Work request:
Using the entries that follow, write out the line containing "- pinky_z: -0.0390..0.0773", the line containing "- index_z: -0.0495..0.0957", and every line between them, exactly and nothing else.

(Records from a collection)
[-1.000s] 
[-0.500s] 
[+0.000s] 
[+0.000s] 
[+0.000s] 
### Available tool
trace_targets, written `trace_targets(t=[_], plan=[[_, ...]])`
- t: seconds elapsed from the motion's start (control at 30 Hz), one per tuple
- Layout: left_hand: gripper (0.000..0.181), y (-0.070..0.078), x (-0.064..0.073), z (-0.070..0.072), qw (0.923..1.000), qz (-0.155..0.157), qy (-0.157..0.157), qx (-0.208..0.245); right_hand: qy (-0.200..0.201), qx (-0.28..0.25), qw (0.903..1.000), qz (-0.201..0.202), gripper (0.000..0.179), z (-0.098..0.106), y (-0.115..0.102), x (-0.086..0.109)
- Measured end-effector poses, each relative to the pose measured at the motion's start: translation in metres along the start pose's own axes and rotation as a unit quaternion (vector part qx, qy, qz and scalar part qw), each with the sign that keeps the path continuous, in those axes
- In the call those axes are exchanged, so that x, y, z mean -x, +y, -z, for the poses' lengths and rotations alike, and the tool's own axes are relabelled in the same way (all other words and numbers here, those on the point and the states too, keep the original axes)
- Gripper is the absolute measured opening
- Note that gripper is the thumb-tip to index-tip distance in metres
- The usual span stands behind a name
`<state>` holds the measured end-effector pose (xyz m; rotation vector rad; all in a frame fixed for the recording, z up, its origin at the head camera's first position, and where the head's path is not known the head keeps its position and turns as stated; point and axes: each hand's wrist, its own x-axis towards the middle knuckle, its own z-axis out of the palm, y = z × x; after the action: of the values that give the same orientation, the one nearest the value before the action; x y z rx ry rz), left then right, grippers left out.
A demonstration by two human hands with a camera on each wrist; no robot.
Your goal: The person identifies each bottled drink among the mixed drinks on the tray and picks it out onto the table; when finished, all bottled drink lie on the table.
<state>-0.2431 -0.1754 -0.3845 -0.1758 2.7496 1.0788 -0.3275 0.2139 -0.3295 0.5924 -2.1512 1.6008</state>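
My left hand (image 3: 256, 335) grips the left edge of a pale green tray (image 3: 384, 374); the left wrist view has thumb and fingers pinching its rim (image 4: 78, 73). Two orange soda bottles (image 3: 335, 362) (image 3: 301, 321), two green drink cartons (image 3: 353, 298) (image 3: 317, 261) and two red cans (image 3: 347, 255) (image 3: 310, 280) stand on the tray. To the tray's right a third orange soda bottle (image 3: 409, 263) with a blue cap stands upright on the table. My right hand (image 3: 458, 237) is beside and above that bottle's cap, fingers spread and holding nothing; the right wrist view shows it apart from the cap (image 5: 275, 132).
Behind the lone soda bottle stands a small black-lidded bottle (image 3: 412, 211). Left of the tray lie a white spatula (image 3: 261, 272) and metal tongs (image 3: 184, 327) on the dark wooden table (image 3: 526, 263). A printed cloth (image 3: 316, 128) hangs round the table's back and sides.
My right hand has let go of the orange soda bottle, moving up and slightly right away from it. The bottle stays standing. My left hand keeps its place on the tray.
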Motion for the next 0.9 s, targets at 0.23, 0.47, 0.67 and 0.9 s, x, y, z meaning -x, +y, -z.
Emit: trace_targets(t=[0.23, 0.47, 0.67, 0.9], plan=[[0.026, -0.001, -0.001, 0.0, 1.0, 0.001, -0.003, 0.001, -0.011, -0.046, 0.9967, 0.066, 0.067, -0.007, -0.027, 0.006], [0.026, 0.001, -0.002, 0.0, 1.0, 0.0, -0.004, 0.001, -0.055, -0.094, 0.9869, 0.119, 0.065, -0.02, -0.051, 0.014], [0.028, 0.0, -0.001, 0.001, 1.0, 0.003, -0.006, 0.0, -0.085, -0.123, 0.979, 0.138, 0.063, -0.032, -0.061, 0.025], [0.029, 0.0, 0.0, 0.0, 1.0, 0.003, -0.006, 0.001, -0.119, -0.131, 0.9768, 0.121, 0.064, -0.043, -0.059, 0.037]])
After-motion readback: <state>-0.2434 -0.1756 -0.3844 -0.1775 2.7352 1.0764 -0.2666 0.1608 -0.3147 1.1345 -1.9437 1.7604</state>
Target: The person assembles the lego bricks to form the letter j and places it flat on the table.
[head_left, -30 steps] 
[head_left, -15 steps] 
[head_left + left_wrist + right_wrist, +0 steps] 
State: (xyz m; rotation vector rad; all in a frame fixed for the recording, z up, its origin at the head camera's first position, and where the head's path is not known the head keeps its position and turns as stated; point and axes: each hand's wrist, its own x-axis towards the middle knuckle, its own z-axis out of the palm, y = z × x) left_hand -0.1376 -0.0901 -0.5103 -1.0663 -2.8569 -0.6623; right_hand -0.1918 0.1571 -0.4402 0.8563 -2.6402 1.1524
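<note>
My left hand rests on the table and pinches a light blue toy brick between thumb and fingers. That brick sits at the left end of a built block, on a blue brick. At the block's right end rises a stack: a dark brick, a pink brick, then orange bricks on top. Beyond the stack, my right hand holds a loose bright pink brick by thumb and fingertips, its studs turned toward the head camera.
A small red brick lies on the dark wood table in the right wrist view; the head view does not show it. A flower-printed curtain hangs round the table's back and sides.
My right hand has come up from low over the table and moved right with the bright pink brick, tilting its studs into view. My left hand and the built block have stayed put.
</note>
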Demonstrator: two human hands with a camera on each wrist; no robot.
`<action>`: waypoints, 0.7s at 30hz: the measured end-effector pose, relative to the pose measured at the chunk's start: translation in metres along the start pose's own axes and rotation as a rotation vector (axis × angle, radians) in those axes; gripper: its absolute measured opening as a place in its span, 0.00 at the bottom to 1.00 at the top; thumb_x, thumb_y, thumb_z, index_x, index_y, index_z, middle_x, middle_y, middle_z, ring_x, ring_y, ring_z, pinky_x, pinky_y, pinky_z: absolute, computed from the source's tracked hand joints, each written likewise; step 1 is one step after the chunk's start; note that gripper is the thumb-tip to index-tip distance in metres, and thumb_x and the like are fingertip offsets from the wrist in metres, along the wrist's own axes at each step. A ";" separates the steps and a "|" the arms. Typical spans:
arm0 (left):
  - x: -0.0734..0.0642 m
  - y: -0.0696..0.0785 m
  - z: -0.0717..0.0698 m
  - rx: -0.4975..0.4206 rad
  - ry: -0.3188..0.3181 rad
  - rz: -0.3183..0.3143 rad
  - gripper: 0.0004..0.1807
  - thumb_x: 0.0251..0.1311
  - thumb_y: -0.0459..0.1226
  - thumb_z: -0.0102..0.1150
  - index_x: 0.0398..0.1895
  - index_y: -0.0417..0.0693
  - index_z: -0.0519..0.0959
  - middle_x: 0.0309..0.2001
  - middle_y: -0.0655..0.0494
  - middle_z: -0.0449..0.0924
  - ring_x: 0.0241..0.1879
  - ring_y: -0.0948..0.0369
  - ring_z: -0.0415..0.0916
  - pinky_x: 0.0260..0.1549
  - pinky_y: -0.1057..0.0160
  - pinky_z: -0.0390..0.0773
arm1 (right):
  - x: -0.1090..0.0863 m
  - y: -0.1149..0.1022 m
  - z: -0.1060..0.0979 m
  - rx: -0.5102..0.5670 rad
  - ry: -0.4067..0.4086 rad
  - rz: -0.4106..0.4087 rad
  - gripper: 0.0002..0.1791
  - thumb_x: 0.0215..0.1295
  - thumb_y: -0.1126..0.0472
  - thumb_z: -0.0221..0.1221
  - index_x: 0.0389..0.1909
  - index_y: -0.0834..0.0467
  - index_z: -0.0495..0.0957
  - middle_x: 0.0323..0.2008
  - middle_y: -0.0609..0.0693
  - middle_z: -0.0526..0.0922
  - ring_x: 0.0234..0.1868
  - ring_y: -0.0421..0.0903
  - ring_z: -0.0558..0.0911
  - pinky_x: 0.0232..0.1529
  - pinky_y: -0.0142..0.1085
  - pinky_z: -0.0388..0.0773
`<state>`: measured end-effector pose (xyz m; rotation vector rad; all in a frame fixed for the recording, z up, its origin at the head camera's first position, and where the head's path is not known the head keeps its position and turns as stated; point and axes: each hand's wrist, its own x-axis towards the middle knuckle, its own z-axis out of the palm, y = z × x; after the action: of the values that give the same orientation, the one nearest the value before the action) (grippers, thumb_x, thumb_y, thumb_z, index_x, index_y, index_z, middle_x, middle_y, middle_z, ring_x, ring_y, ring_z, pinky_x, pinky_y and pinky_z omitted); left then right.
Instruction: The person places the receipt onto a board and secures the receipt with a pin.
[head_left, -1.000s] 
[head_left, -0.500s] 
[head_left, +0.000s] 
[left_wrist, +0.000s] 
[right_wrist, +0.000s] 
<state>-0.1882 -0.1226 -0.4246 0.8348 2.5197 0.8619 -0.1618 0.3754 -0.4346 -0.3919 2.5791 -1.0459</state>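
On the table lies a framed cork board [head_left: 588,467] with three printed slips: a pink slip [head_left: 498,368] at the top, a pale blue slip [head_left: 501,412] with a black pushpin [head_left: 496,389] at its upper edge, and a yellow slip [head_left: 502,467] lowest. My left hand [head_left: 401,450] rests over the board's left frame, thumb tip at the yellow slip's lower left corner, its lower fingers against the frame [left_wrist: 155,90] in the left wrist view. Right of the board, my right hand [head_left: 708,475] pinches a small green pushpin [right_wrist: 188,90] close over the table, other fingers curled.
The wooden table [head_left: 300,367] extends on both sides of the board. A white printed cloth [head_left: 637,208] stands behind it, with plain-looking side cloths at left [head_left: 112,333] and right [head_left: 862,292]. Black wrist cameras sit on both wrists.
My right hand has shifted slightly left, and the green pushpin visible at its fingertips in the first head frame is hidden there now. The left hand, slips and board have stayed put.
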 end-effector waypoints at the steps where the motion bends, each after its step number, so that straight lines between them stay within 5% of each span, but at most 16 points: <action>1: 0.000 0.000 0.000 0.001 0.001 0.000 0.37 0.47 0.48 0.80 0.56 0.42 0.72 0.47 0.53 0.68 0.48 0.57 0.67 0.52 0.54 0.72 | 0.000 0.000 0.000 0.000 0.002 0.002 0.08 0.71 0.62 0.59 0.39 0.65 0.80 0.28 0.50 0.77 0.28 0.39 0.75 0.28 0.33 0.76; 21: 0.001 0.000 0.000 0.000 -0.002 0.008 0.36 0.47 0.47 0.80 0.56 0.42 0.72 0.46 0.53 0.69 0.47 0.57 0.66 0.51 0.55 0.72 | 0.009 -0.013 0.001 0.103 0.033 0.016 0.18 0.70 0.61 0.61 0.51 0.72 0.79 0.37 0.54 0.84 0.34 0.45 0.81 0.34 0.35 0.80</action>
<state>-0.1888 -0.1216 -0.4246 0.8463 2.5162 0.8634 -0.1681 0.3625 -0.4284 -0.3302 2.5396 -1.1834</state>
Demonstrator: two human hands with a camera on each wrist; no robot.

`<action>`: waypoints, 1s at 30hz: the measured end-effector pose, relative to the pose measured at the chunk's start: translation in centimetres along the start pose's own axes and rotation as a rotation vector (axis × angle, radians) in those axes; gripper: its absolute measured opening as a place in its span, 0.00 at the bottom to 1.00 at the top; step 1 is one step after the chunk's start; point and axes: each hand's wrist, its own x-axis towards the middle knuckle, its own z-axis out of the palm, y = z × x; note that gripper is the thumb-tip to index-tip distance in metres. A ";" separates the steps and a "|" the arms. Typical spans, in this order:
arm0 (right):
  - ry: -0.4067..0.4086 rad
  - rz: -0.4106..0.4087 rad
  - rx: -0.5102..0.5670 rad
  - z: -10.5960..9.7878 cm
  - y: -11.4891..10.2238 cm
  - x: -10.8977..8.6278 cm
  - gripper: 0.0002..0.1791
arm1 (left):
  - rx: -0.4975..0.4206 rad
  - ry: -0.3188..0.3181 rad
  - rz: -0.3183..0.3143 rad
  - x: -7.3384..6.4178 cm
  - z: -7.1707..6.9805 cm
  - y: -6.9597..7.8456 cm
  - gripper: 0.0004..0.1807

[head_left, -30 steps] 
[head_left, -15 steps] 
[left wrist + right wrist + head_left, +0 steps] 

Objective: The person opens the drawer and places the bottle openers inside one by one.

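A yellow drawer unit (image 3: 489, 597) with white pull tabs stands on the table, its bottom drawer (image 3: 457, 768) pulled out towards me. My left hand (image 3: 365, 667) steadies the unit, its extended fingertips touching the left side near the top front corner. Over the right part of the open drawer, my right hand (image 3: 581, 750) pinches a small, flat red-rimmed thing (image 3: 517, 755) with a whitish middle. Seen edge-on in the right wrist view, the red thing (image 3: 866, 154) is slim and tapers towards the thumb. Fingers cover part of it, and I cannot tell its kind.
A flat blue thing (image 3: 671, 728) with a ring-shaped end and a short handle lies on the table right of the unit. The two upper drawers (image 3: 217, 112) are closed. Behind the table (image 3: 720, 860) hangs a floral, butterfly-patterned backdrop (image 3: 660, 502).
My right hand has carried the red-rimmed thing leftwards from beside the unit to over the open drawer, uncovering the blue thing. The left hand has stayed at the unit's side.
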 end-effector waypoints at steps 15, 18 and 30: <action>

Output of the task:
  - pinky_z: -0.0390..0.0773
arm1 (right):
  - x: -0.1090..0.0863 m
  - y: -0.1149..0.1022 m
  - z: -0.1060..0.0979 m
  - rx: -0.5102..0.5670 rad
  - ry: -0.4067..0.4086 rad
  - rz: -0.4106..0.4087 rad
  - gripper: 0.0002..0.1791
  - thumb_x: 0.0215..0.1295
  - thumb_y: -0.1126..0.0472
  - thumb_z: -0.0221..0.1221
  - index_x: 0.0389..0.1909
  - index_y: -0.0834..0.0467
  - index_z: -0.0495..0.0957

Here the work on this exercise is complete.